Parallella board hits Kickstarter funding goal

October 29, 2012 | 10:27

Tags: #cortex-a9 #epiphany #epiphany-iv #parallella #parallel-processing

Companies: #adapteva #arm #kickstarter #raspberry-pi

Adapteva's Parallella Kickstarter project, which sought funding to build ARM-based development platforms featuring 16- or 64-core highly-parallel Epiphany co-processors, has reached its funding goal.

The project looked to raise the funds required to build a credit-card sized development board based around an ARM Cortex-A9 dual-core processor running at 1GHz and Adapteva's Epiphany-architecture many-core co-processor.

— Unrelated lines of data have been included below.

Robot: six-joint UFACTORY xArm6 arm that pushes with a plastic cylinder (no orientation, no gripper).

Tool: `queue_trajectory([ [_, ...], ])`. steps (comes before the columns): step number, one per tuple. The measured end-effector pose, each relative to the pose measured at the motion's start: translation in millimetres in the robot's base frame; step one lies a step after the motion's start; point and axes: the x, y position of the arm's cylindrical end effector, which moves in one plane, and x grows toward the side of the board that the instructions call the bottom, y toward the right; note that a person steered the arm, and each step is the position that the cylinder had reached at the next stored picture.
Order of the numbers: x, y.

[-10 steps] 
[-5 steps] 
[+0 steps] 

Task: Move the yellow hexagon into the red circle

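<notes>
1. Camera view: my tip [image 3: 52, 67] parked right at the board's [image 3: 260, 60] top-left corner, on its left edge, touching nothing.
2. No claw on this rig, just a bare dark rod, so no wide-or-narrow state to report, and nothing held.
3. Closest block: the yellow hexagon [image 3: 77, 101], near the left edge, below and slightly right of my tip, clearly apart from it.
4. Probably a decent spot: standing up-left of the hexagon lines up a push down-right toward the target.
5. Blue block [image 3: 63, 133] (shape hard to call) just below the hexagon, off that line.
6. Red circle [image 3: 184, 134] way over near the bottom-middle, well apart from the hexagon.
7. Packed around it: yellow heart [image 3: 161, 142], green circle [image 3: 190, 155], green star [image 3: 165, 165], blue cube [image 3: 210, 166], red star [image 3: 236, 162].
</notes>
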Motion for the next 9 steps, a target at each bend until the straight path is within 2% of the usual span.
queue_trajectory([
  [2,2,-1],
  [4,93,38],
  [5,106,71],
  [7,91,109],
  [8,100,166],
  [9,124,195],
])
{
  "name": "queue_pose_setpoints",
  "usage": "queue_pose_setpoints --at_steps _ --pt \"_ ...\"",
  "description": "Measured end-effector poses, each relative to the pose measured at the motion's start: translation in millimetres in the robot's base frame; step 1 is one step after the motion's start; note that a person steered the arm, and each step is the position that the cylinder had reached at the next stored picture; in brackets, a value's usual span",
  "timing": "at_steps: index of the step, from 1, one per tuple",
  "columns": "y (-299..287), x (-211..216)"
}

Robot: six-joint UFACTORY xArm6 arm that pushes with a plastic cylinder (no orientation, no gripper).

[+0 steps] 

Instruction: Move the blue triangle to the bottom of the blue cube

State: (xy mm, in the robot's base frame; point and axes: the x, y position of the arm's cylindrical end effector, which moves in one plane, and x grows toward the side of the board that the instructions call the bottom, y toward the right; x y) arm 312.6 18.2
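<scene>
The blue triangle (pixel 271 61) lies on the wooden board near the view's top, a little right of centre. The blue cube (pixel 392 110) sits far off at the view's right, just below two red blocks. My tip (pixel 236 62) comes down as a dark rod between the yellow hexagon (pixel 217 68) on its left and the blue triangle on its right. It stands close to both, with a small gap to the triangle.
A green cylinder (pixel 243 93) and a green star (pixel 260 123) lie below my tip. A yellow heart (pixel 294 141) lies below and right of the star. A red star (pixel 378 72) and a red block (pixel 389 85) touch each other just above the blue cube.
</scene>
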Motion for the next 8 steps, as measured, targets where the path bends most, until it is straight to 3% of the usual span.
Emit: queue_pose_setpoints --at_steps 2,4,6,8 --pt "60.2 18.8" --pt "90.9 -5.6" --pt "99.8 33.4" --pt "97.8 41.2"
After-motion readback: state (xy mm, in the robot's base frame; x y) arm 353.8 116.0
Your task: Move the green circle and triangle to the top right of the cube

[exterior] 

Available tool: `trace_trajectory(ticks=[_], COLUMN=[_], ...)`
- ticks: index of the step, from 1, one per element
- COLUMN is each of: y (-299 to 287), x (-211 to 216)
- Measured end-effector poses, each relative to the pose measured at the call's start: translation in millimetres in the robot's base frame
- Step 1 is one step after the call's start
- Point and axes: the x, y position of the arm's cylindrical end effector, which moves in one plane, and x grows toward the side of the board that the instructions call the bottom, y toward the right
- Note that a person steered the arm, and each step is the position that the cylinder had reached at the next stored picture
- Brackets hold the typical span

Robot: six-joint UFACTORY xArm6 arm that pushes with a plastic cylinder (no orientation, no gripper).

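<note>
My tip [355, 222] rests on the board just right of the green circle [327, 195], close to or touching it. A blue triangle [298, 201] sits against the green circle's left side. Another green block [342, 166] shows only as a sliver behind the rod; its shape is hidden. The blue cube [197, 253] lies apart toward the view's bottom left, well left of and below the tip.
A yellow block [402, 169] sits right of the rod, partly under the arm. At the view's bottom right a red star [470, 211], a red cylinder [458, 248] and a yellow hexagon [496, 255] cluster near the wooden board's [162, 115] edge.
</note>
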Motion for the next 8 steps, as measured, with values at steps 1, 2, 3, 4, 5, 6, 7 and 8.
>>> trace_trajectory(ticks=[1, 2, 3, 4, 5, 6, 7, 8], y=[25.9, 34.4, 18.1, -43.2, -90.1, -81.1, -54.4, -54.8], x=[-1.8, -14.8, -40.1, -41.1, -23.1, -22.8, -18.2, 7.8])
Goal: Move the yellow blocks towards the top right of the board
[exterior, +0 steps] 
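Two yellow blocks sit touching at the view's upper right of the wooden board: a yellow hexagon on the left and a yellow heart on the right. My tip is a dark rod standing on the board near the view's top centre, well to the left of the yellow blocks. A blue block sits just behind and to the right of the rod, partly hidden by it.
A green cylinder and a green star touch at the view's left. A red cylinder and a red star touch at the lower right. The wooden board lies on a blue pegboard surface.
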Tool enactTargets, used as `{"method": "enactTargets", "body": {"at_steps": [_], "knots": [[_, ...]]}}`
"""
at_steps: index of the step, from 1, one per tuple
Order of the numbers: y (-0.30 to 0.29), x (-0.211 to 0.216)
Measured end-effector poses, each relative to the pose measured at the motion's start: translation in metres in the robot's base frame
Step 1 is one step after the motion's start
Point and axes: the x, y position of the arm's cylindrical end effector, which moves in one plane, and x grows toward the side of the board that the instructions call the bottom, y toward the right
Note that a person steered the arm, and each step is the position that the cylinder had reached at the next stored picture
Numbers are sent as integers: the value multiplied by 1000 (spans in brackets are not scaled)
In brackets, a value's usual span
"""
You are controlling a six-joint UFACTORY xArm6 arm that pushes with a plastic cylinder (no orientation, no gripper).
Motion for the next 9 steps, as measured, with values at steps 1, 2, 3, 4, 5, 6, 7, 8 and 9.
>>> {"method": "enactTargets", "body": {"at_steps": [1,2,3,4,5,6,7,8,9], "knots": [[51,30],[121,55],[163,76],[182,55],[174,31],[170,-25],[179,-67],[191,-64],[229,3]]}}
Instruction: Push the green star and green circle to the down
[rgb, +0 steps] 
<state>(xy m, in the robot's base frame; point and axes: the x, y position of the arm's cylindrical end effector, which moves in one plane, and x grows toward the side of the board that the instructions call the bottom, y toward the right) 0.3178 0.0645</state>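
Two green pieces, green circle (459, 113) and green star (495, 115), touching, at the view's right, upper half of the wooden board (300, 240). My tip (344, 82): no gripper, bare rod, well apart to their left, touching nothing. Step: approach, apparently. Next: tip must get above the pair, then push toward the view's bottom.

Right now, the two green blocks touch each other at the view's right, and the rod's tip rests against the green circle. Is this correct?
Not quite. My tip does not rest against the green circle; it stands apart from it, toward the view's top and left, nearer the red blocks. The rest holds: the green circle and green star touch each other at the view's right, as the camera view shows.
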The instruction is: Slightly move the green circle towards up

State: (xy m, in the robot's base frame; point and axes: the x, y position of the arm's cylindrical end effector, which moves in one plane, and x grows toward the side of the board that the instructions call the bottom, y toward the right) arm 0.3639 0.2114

The idea, the company explained, was to provide the community with an affordable way to experiment with the parallel processing platform - hopefully leading to increased software support and further interest from mainstream manufacturers in adopting the system.

The project gathered a great deal of initial interest, but plateaued around $150,000 short of its $750,000 budget around forty hours before the closing date. Under Kickstarter's rules, only projects which have received pledges amounting to 100 per cent or greater of their funding goals will receive any cash.

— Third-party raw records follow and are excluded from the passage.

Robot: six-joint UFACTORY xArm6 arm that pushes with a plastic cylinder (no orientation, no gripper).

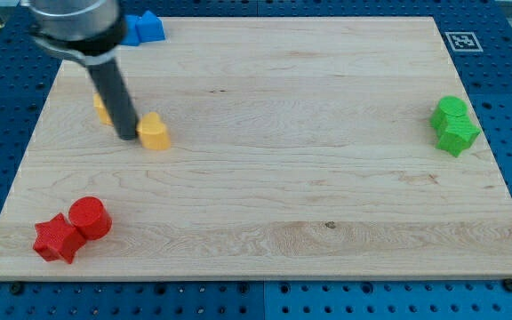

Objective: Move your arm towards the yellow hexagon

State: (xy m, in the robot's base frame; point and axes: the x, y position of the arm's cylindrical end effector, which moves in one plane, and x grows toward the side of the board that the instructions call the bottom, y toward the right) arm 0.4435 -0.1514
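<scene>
A yellow block (154, 132), hexagon-like in outline, lies on the wooden board (283, 178) at the upper left. My tip (127, 137) rests just left of it, touching or nearly touching its left side. A second yellow block (101, 108) sits behind the rod, mostly hidden, so its shape cannot be made out.
Two blue blocks (144, 28) lie at the board's top edge on the left. A red cylinder (89, 218) and a red star (58, 238) sit at the lower left. A green cylinder (451, 111) and a green star (457, 135) sit at the right edge.
</scene>
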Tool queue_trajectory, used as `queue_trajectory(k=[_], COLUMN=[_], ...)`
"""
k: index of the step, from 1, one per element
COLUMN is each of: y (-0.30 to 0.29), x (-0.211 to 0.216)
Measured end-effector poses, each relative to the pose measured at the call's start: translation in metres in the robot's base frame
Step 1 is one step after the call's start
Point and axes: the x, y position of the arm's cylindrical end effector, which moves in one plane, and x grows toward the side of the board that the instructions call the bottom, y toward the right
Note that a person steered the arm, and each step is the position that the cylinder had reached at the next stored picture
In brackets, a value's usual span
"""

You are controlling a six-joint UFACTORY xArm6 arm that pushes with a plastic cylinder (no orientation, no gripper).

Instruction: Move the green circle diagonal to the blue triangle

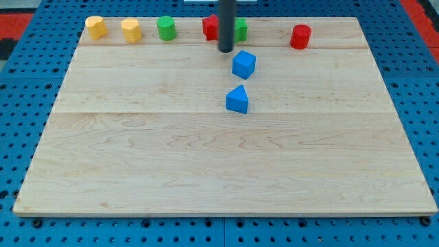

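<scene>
The green circle is a short green cylinder in the row along the view's top edge of the board. The blue triangle lies near the board's middle, below a blue cube. My tip is the lower end of the dark rod. It stands just up and left of the blue cube, right of the green circle, in front of a red block and a second green block that it partly hides.
Two yellow blocks sit at the top left of the wooden board. A red cylinder sits at the top right. Blue perforated table surrounds the board.
</scene>
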Motion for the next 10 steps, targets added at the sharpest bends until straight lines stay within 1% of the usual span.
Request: queue_trajectory(k=[1,3,5,6,7,8,9,10], y=[-0.027,-0.058,-0.08,-0.09,-0.116,-0.12,-0.124,-0.127], x=[0.001,-0.06,-0.097,-0.098,-0.096,-0.097,-0.091,-0.072])
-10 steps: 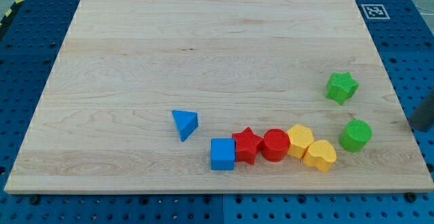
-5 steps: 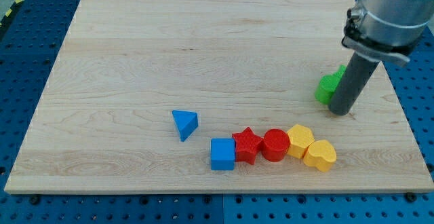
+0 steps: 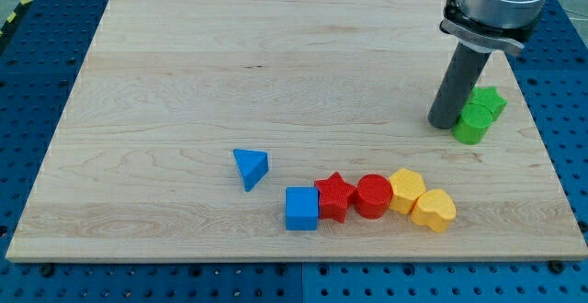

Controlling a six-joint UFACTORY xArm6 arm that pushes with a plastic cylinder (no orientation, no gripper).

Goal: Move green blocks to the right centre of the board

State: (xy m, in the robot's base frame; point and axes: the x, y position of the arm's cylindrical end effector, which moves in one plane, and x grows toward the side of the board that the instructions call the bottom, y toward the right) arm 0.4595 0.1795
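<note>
A green cylinder [image 3: 473, 124] lies at the board's right side, touching a green star [image 3: 490, 101] just behind it. My tip [image 3: 443, 123] rests on the board right next to the green cylinder, on its left, and the dark rod rises from it toward the view's top right. Whether the tip touches the cylinder is unclear.
Near the view's bottom sits a row: blue cube [image 3: 301, 208], red star [image 3: 335, 196], red cylinder [image 3: 373, 196], and two yellow blocks [image 3: 407, 189] [image 3: 433, 209]. A blue triangle [image 3: 250, 167] lies left of the row. The board's right edge [image 3: 536, 129] is close to the green blocks.
The rod came in from the right edge, over the green blocks. The green cylinder moved up and the star moved right; they now lie together at the right side.
</note>
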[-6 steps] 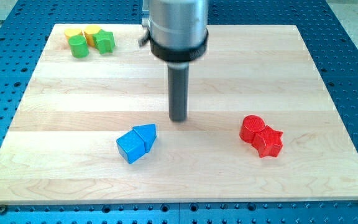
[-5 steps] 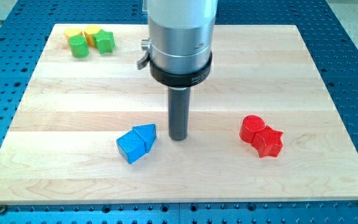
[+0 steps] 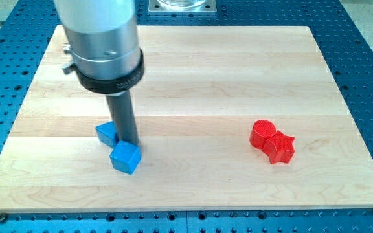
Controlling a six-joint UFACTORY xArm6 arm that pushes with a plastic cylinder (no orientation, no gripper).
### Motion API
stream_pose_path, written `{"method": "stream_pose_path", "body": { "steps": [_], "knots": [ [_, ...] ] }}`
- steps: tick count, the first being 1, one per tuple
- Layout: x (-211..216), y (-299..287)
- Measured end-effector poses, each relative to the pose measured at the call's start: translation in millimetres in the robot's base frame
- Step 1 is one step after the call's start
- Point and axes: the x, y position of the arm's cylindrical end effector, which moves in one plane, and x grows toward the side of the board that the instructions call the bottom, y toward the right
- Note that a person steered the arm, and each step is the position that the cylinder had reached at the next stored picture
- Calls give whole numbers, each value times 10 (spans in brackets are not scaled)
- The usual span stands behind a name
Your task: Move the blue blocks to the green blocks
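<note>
Two blue blocks lie at the board's lower left. A blue cube [image 3: 125, 158] sits nearer the view's bottom. A second blue block [image 3: 107, 133], partly hidden by the rod, lies just up and left of it. My tip [image 3: 128, 141] stands between them, touching or almost touching both. The green blocks do not show; the arm's large grey body covers the board's top left corner.
A red cylinder [image 3: 261, 133] and a red star-shaped block [image 3: 279, 148] touch each other at the right of the wooden board [image 3: 238, 71]. A blue perforated table surrounds the board.
The arm swung left and toward the view's bottom. The two blue blocks shifted left and came apart, the cube turning. The green and yellow blocks at top left are now hidden by the arm.
</note>
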Motion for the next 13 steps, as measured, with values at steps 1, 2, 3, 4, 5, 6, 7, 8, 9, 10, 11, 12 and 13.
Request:
{"method": "stream_pose_path", "body": {
  "steps": [1,2,3,4,5,6,7,8,9,10,11,12,13],
  "knots": [
    [-100,-213],
    [111,-215],
    [203,-275],
    [-73,-528],
    [-298,-655],
    [-383,-673],
    [-869,-790],
    [-876,-793],
    [-734,-796],
    [-948,-813],
    [-1316,-872],
    [-1328,-891],
    [-1401,-940]
  ]
}}
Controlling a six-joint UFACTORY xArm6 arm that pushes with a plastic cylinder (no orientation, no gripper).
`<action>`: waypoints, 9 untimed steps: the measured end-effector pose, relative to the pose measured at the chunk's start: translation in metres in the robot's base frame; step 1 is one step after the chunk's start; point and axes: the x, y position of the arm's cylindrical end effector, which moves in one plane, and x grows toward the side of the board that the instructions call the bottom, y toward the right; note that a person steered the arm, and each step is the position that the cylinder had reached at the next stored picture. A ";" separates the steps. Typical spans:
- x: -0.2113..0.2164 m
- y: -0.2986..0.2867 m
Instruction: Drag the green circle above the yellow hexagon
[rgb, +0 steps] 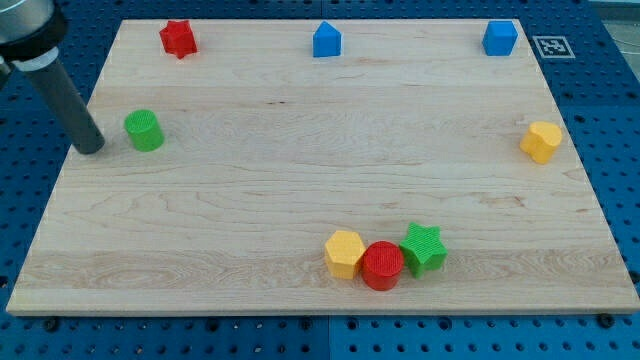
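The green circle (145, 130) stands near the board's left edge, at mid-height in the view. My tip (91, 148) rests on the board just to its left, a small gap apart. The yellow hexagon (345, 253) sits near the bottom centre, touching a red circle (382, 265) on its right. A second yellow block (541, 141), of unclear shape, is at the right edge.
A green star (424, 248) touches the red circle's right side. Along the top edge stand a red star (178, 38), a blue house-shaped block (326, 40) and a blue cube (499, 38). The wooden board (300, 150) lies on a blue perforated table.
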 end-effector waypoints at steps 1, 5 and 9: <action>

A last-minute push saw Parallella sail past its goal, however, finishing on $898,921. As a result, production of the system - which currently exists only in prototype form, with the Epiphany co-processor connected to an off-the-shelf deveploment board through an external PCIe interface - can begin.

Those who pledged $99 or more will be receiving the first 16-core Parallella boards as they are produced, but as the company didn't hit its optimistic $3,000,000 stretch-goal the planned 64-core version won't be produced. Instead, those who pledged $199 or more will receive a pair of the 16-core versions. Those who had pledged $750 or higher, meanwhile, will receive 64-core versions based on a lower-yield process than was originally planned.

With the money now raised, it's up to Adapteva to deliver on its promises. While the company is confident about its ability to deliver the goods, we can't help but think about the issues that beset the launch of the Raspberry Pi and worry that the company has a long road ahead.